Tantangan lainnya, perekonomian dunia menghadapi perlambatan produktivitas secara luas dan meningkatnya divergensi atau ketimpangan di seluruh kelompok negara, di mana negara-negara yang lebih miskin semakin tertinggal.
Dia mengingatkan, pengendalian dari sisi fiskal pun semakin penting, mengingat kapasitas fiskal banyak negara semakin sempit akibat penggelontoran anggaran yang besar-besaran untuk pemulihan ekonomi. Penggunaan instrumen fiskal saat ini juga semakin mahal karena meningkatnya suku bunga.
“Di dunia di mana krisis terus berdatangan. Negara-negara harus segera membangun ketahanan fiskal untuk bersiap menghadapi guncangan berikutnya,” tuturnya.
Terkait upaya menurunkan ketidakpastian global, Kristalina pada kesempatan tersebut juga mendesak negara-negara untuk mengakhiri konflik di Ukraina dan Timur Tengah dan berfokus pada peningkatan kesejahteraan masyarakat.
“Izinkan saya mengatakan ini. Cara terbaik untuk mengatasi masalah ini adalah dengan menghentikan perang,” kiata dia.
Antisipasi Gejolak Nilai Tukar
Mengantisipasi gejolak di pasar mata uang, IMF pun merekomendasikan agar bank sentral, terutama bank sentral Asia untuk tidak terlalu mengikuti langkah the Fed dalam menetapkan kebijakan.
Pelemahan signifikan yang dialami mata uang negara Asia dalam beberapa pekan terakhir, terutama dipengaruhi oleh penguatan dolar AS seiring dengan surutnya ekspektasi pemangkasan suku bunga jangka pendek oleh the Fed, bank sentral AS.
Melansir Reuters, Direktur Departemen Asia dan Pasifik IMF Krishna Srinivasan menyampaikan bahwa bahwa suku bunga AS memiliki dampak yang kuat dan langsung terhadap kondisi keuangan Asia dan nilai tukar.
"Ekspektasi mengenai pelonggaran The Fed telah berfluktuasi dalam beberapa bulan terakhir, didorong oleh faktor-faktor yang tidak berhubungan dengan kebutuhan stabilitas harga di Asia," kata dia.
Pelemahan mata uang yang digerakkan oleh the Fed belakangan ini semakin mempersulit arah kebijakan beberapa bank sentral Asia.
Oleh karenanya, IMF merekomendasikan kepada bank-bank sentral Asia untuk fokus pada inflasi domestik dan menghindari membuat keputusan atau kebijakan yang terlalu bergantung pada langkah the Fed.
"Jika bank-bank sentral mengikuti the Fed terlalu dekat, hal ini dapat mengganggu stabilitas harga di negara mereka sendiri,” katanya.

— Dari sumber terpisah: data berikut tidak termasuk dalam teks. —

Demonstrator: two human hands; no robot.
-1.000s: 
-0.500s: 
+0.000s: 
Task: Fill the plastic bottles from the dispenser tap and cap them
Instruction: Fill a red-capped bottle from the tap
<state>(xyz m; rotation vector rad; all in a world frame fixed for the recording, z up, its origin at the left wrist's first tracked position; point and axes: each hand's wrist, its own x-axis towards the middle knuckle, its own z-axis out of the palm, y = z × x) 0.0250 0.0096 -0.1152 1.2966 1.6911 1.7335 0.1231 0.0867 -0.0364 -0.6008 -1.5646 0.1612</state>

Pada sidang IMF-World Bank, Kamis (18/4/2024), Gubernur Bank Indonesia Perry Warjiyo juga menyampaikan bahwa upaya mendukung stabilitas rupiah akan terus terus dilakukan.
Dia menegaskan, stabilitas rupiah akan tetap terjaga melalui intervensi, sejalan dengan fundamental perekonomian Indonesia yang kuat.
“Kami terus memastikan stabilitas Rupiah tetap terjaga dengan intervensi valuta asing dan langkah-langkah lain yang diperlukan,” kata dia.
Perry menegaskan, ekonomi Indonesia termasuk salah satu negara emerging markets yang kuat dalam menghadapi dampak rambatan global akibat ketidakpastian penurunan suku bunga the Fed. Hal ini juga ditopang oleh kebijakan moneter dan fiskal yang prudent dan terkoordinasi erat.
Dia memastikan, pengelolaan aliran portfolio asing yang ramah pasar, termasuk operası moneter yang pro-market dan terintegrasi dengan pendalaman pasar uang, akan mendukung ketahanan eksternal ekonomi Indonesia.